▶ **About this task**: Among the entries below, which lines run from the line with "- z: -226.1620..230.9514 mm" through the line with "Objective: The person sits"? Retype those, both ends included, exactly and without pictures.

++++++++++

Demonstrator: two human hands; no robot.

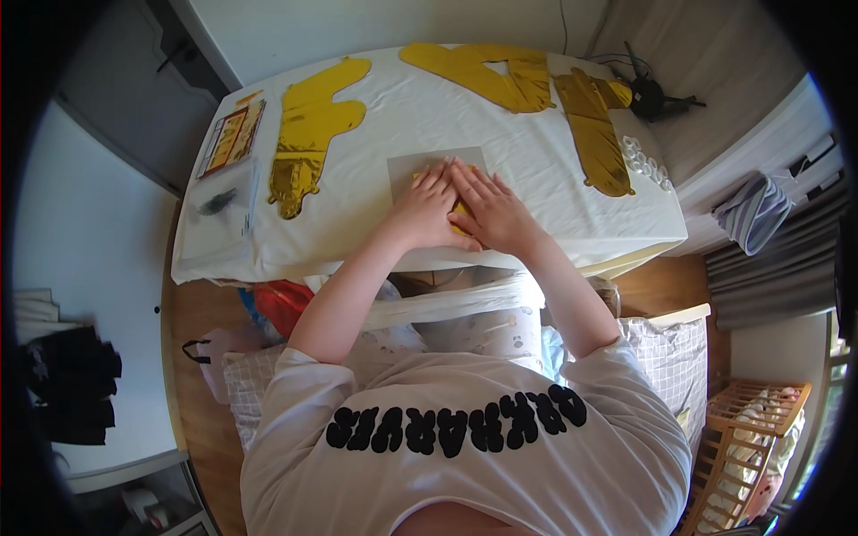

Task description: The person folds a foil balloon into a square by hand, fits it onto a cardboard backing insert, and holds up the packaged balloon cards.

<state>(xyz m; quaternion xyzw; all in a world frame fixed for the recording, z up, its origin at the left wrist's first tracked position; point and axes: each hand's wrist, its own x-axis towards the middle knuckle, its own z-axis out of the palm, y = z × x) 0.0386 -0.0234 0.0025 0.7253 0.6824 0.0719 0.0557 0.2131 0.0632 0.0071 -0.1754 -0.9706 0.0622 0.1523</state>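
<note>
Both of my hands lie flat and side by side near the table's front edge, fingers stretched forward and fingertips close together. My left hand [424, 210] and my right hand [494, 210] press on a piece of gold foil [462, 209], mostly hidden under them. Beneath it is a thin grey rectangular sheet [403, 170] on the white tablecloth [357, 201]. Flat, uninflated gold foil balloons lie around: a notched one [313, 121] to the left, one with a triangular opening [483, 76] at the back, and a bent one [597, 134] to the right.
On the left, a printed flat package [234, 138] lies behind a clear plastic bag [214, 210] with something dark in it. Several clear round pieces [645, 163] sit at the right edge, near a black device with antennas [657, 94]. A wooden crib [746, 438] stands at lower right.
</note>
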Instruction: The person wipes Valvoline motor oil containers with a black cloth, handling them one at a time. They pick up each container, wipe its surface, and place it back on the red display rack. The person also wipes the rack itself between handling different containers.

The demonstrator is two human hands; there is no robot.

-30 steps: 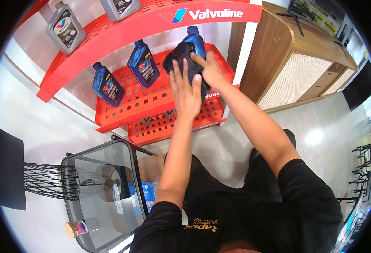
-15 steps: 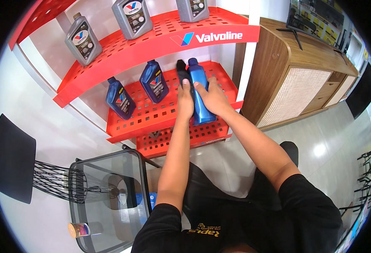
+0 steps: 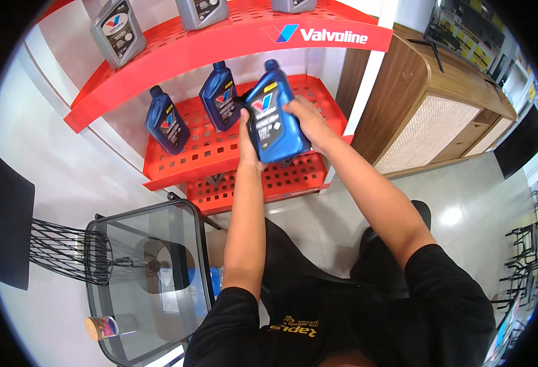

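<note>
A blue motor oil bottle [image 3: 277,125] is held tilted between my two hands, above the front of the middle red shelf [image 3: 211,160], its dark label facing me. My right hand [image 3: 310,125] grips its right side, fingers wrapped behind it. My left hand [image 3: 248,139] is closed around a black cloth [image 3: 242,105], pressing it to the bottle's left side; most of the cloth is hidden by the hand and bottle. Two similar blue bottles stand to the left on this shelf: one nearer [image 3: 218,98], one farther left [image 3: 167,121].
Grey bottles, including one at the left [image 3: 117,37], stand on the upper shelf [image 3: 232,46]. A glass-topped table [image 3: 143,244] with a small tub [image 3: 101,328] is at lower left. Right of the rack is a wooden cabinet [image 3: 397,92].
The bottle has turned from its narrow side to its label face, and both hands have shifted with it. The black cloth has dropped lower along its left side. The whole view has shifted slightly.
</note>
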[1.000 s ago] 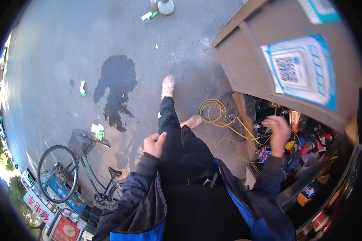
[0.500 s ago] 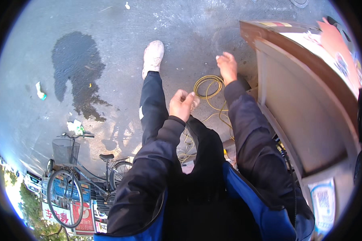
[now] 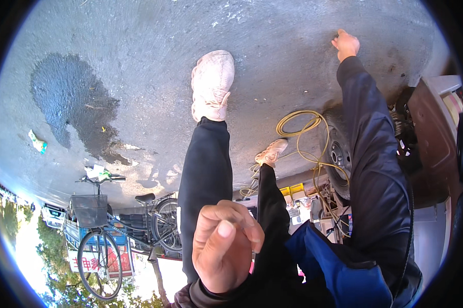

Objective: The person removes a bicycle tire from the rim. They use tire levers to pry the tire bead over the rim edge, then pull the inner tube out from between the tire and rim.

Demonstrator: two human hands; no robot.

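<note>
Wrapper (image 3: 38, 141), crumpled, near left edge of pavement (image 3: 154, 51); low risk. Wet patch (image 3: 72, 97) right of it: possible slip if stepped on. White scrap (image 3: 95, 172) and bicycle (image 3: 100, 238) toward pavement's lower-left edge: snag chance if backing that way. Left shoe (image 3: 213, 84) well out on pavement, apart from wet patch. Left hand (image 3: 229, 244) low, in front of black trouser leg (image 3: 203, 169): grip half curled, thumb apart from fingertips, nothing seen in it. Right shoe (image 3: 271, 151) just beside yellow hose (image 3: 292, 135), contact unclear: likely main trip hazard, from toe hooking a loop. Hose coiled on pavement right of middle, strands trailing toward lower-right edge, touched by neither hand. Wheel (image 3: 339, 156) right of coil, strand passing in front: possible catch if pulled. Right hand (image 3: 346, 45) out over pavement's upper right: grip loosely curled; can't tell if holding anything. Brown panel (image 3: 437, 123) by right edge: knock risk for right sleeve (image 3: 372, 133) on a wide swing.

Room: widest from wet patch across upper pavement to right hand. Lower edge crowded, bicycle left, hose and wheel right. Tightest between sleeve and panel.
</note>
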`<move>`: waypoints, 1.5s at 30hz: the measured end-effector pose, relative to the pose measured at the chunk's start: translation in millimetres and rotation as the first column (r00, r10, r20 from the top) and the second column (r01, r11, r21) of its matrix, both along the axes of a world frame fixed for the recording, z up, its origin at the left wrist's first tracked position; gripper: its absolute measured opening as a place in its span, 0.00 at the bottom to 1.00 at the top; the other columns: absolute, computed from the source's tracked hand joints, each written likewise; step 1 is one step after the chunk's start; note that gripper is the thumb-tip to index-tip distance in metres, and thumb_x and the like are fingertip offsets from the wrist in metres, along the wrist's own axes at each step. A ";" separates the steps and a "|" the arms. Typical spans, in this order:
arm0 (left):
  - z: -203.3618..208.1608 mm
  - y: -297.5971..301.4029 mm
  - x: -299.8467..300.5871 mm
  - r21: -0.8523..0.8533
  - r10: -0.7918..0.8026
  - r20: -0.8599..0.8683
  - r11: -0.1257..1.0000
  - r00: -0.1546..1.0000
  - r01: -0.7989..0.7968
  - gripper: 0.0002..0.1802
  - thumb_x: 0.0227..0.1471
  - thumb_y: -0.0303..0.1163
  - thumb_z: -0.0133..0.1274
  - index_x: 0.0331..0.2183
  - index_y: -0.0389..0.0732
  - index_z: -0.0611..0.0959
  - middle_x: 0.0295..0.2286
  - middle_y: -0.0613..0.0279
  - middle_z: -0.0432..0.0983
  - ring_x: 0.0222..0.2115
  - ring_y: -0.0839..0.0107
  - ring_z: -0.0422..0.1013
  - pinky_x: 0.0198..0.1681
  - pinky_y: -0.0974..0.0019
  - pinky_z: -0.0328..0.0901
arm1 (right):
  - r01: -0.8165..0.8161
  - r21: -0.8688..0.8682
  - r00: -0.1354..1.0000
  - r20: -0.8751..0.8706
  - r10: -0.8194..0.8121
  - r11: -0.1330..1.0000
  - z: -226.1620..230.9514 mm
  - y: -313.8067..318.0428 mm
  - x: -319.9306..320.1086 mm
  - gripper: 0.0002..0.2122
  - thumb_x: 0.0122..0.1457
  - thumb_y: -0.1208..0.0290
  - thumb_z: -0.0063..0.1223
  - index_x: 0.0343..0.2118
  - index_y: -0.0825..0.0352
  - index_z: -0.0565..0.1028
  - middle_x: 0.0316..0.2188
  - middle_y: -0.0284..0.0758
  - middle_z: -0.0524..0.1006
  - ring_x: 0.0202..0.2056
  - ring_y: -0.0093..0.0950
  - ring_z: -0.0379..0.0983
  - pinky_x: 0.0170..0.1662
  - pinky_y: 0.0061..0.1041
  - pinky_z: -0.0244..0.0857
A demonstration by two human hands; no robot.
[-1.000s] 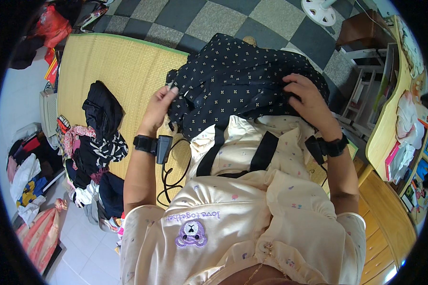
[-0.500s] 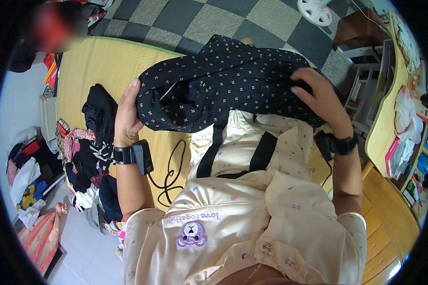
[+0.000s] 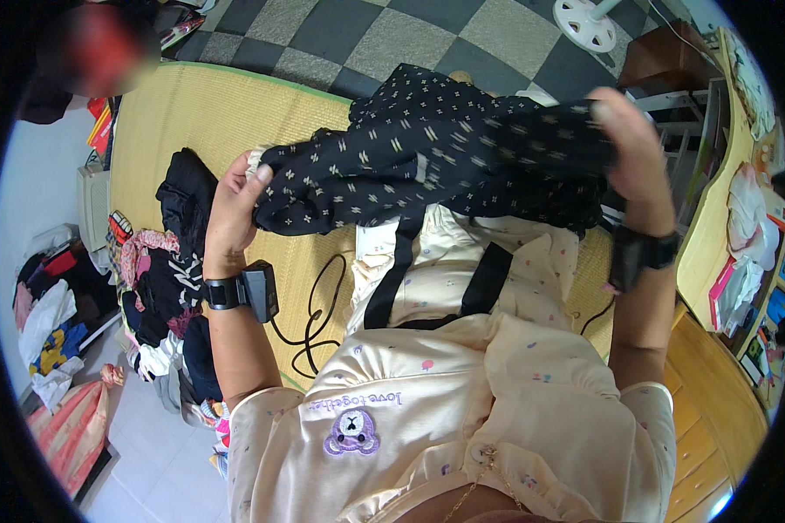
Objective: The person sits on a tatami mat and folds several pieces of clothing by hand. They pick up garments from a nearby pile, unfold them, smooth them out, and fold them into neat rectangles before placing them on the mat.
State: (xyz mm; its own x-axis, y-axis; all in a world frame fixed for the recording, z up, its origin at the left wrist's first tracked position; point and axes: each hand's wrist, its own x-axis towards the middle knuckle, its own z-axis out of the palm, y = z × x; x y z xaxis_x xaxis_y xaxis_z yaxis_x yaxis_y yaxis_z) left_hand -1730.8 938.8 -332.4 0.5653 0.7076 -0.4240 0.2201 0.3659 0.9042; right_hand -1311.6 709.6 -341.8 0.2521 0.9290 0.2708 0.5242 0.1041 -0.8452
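A black garment (image 3: 366,170) with a small pale print is stretched sideways in front of my lap; its exact kind cannot be made out. My left hand (image 3: 232,205) pinches its left end, thumb on top, where a narrow cream edge shows. At the other end my right hand (image 3: 634,148), smeared by motion, is closed on a bunched part of the cloth, held slightly higher. Part of the garment hangs away beyond my hands. Each wrist wears a dark strapped device.
A heap of mixed clothes (image 3: 161,296) lies to the left on and beside the straw mat (image 3: 209,100). A black cable (image 3: 312,318) curls near my left forearm. A cluttered pale wooden table (image 3: 698,253) stands at the right. A white round base (image 3: 584,24) sits on the checkered floor.
My right hand has lifted up and to the right, pulling the garment's right end with it. The opening at the left end has flattened, and my left thumb now lies over the cloth.
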 end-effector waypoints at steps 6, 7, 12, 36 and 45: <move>-11.8 19.4 27.6 -0.071 0.028 0.071 0.997 0.997 -0.023 0.15 0.62 0.40 0.46 0.42 0.38 0.75 0.35 0.66 0.76 0.33 0.79 0.72 0.38 0.73 0.69 | 0.131 -0.225 0.707 -0.662 -0.250 0.966 20.6 -34.5 33.3 0.11 0.64 0.63 0.45 0.37 0.67 0.72 0.30 0.28 0.75 0.30 0.17 0.70 0.36 0.16 0.65; -19.0 18.3 33.7 -0.041 0.046 0.066 0.998 0.997 -0.043 0.16 0.62 0.41 0.46 0.41 0.38 0.75 0.35 0.66 0.76 0.33 0.79 0.71 0.38 0.73 0.68 | 0.231 -0.257 0.817 -0.472 -0.330 0.938 8.4 -31.6 34.0 0.11 0.64 0.64 0.46 0.37 0.67 0.73 0.30 0.27 0.74 0.31 0.17 0.70 0.37 0.17 0.64; -58.6 1.4 45.2 0.144 -0.248 -0.367 0.937 0.897 0.318 0.23 0.56 0.45 0.54 0.45 0.37 0.76 0.35 0.68 0.74 0.33 0.78 0.69 0.41 0.75 0.64 | 0.474 -0.213 0.858 0.330 -0.393 0.855 -50.8 -26.1 17.5 0.11 0.59 0.69 0.52 0.43 0.67 0.73 0.37 0.38 0.74 0.39 0.29 0.72 0.44 0.26 0.66; -27.0 37.9 -10.4 0.424 0.328 -0.389 0.893 0.861 -0.149 0.13 0.59 0.35 0.51 0.42 0.36 0.77 0.38 0.62 0.76 0.39 0.73 0.71 0.43 0.70 0.65 | 0.188 -0.337 0.923 0.381 -0.049 0.922 -107.9 14.2 -1.5 0.19 0.53 0.68 0.59 0.49 0.64 0.73 0.52 0.47 0.69 0.52 0.44 0.67 0.55 0.34 0.63; -72.8 -5.7 130.2 0.408 -0.112 -0.766 0.677 0.633 0.613 0.39 0.53 0.65 0.42 0.43 0.37 0.81 0.36 0.46 0.78 0.42 0.50 0.73 0.47 0.55 0.65 | 0.247 -0.335 0.888 0.454 -0.074 0.909 -124.7 -2.4 -3.4 0.19 0.51 0.69 0.61 0.48 0.62 0.74 0.52 0.45 0.69 0.53 0.45 0.67 0.55 0.36 0.63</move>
State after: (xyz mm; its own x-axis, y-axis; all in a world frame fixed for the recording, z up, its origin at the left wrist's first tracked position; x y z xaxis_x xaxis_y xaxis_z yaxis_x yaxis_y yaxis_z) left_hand -1600.7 933.1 -405.2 0.5911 0.7240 -0.3555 0.7912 -0.4346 0.4303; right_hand -1314.9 707.2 -466.4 0.3488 0.9368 0.0267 0.8187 -0.2907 -0.4951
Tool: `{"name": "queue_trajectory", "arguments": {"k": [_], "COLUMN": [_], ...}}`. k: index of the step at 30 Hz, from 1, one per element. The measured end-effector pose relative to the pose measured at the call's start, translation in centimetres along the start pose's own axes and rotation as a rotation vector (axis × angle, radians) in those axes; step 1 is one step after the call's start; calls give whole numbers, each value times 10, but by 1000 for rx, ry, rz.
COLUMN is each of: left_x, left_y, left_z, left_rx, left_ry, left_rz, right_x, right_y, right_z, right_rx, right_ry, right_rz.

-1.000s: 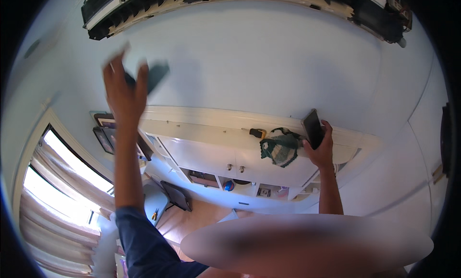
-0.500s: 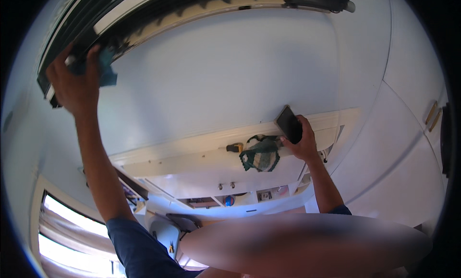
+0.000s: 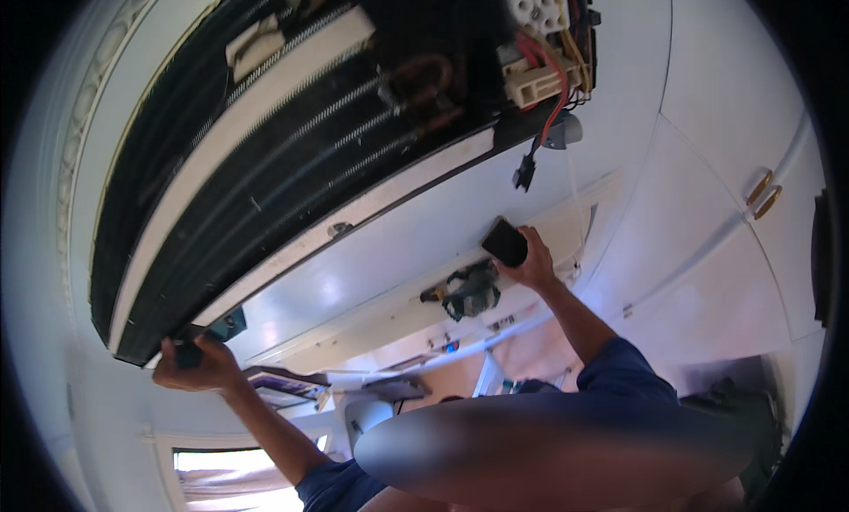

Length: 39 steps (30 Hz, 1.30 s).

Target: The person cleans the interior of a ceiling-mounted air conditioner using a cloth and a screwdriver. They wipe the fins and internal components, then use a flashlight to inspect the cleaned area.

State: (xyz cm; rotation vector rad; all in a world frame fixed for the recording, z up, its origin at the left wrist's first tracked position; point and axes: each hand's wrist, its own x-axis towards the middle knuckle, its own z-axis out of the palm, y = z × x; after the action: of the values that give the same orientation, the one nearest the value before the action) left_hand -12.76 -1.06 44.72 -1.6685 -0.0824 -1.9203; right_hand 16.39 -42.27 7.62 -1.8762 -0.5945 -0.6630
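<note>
An opened wall-mounted air conditioner point(image 3: 256, 194) with dark fins fills the upper left and runs toward the top. My left hand point(image 3: 202, 367) is at its lower left end, fingers curled about a dark piece there. A teal piece point(image 3: 228, 324) shows just beside that hand; whether the hand holds it is unclear. In my right hand point(image 3: 533, 261) is a dark smartphone point(image 3: 504, 242), held over the ledge and away from the unit. Red wires and a black connector point(image 3: 524, 172) hang from the unit's right end.
On the white ledge point(image 3: 371, 321) below lie a crumpled green and white cloth point(image 3: 470, 291) and a yellow-and-black handled tool point(image 3: 432, 294). White cupboard doors point(image 3: 707, 229) stand at the right. At the lower left is a curtained window point(image 3: 234, 477). A grey chair point(image 3: 367, 415) is below.
My view has tilted up, bringing the unit's fins and wiring into sight. My left hand now appears lower in the picture, still at the unit's left end. The right hand still holds the smartphone.
</note>
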Motion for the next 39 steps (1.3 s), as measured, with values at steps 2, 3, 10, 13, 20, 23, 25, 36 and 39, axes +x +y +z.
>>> {"name": "queue_trajectory", "arguments": {"k": [2,3,10,13,20,23,25,36,39], "left_x": [6,8,6,3,10,12,12,6,5], "left_y": [2,2,-2,-1,8,10,9,-8,-6], "left_z": [-3,-6,-4,-3,-12,-12,-13,-20,-20], "left_rx": [-7,-10,-37,-24,-70,-62,-81,-42,-67], "left_ry": [-64,-79,-97,-69,-167,-170,-157,-211,-217], "left_rz": [15,13,12,2,-106,-99,-97,-63,-110], "right_x": [-1,-5,43,86,149,148,143,156,157], "right_y": [-18,-33,-173,-216,-240,-246,-256,-273,-273], "right_z": [-10,-17,-108,-169,-226,-237,-242,-220,-214], "right_rx": [33,64,262,220,-21,-133,-147,-110,-119], "right_ry": [13,4,151,92,116,103,136,298,299], "right_rz": [-8,-14,-426,-446,-679,-646,-591,-669,-689]}}
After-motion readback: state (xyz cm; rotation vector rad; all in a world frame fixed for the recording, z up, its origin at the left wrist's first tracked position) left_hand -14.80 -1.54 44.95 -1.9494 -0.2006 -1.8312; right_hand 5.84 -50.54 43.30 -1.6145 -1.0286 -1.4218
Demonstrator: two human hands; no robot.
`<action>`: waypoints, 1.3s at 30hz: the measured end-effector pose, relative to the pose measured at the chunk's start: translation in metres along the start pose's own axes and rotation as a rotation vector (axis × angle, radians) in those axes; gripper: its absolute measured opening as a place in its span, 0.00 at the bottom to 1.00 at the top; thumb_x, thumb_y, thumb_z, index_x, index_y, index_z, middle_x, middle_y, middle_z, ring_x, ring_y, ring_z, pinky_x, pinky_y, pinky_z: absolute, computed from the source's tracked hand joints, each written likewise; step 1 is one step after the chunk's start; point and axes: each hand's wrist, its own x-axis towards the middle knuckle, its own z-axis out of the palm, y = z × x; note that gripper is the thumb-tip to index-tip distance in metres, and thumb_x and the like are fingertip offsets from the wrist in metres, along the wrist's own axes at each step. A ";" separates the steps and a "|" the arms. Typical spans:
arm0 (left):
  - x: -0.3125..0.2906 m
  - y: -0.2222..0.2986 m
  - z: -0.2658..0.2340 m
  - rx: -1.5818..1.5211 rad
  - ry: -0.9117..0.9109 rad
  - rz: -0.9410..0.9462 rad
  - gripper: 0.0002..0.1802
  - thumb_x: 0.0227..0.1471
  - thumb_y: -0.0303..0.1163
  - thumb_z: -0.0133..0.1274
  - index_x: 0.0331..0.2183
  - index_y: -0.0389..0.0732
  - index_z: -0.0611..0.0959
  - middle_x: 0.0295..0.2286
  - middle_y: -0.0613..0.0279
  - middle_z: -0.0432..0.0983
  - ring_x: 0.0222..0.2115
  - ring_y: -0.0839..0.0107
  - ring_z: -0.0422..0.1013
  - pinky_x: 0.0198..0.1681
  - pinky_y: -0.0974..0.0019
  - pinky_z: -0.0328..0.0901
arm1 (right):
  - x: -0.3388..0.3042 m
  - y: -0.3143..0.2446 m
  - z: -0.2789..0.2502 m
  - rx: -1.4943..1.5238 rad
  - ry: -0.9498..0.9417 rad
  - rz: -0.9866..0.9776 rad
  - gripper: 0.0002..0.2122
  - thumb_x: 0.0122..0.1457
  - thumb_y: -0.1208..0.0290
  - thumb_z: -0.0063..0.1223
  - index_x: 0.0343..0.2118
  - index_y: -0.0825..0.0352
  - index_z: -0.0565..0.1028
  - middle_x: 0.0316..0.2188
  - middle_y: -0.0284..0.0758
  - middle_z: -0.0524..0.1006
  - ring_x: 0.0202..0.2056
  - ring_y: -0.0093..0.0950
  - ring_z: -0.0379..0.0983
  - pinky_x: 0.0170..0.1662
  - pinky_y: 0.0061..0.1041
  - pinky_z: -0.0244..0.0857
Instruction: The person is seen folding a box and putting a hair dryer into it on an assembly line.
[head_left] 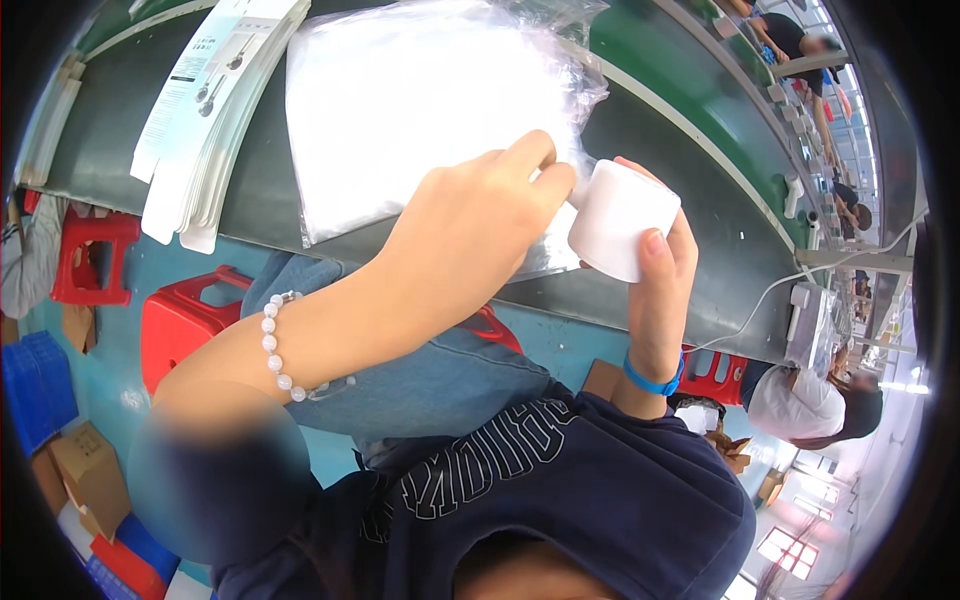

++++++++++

▶ **Your solution**:
  - z: -226.1620..230.9514 mm
  - y: -313.8067..318.0428 mm
  - x: -319.9306..320.1086 mm
  - gripper: 0.0002..0.2122
  - thumb_x: 0.0122..0.1457
  - thumb_y: -0.1208..0.0290
  - thumb_z: -0.0063..0.1223
  - index_x: 0.0343..0.2118
  - index_y: -0.0825..0.0352
  - index_z: -0.0565..0.1028
  - middle_x: 0.0316..0.2188
  - middle_y: -0.0284..0.0758
  - middle_z: -0.0524..0.1006
  - ring_x: 0.0202..0.2056
  - ring_y: -0.0093..0.0950
  - ring_z: -0.0379..0.0983
  - pinky_x: 0.0170..0.1662
  - pinky_y: 0.0061..0.1041
  - pinky_z: -0.0244..0.0857
A demonstration by two human hands; no robot.
[-1.000s] 
[-0.500s] 
[+0.000s] 
Objective: The person sits on a tatami mat and folds several pieces of clothing by hand. They pick up garments from a nearby pile, unfold them, smooth them out, and fold them into neat rectangles before placing them on the mat.

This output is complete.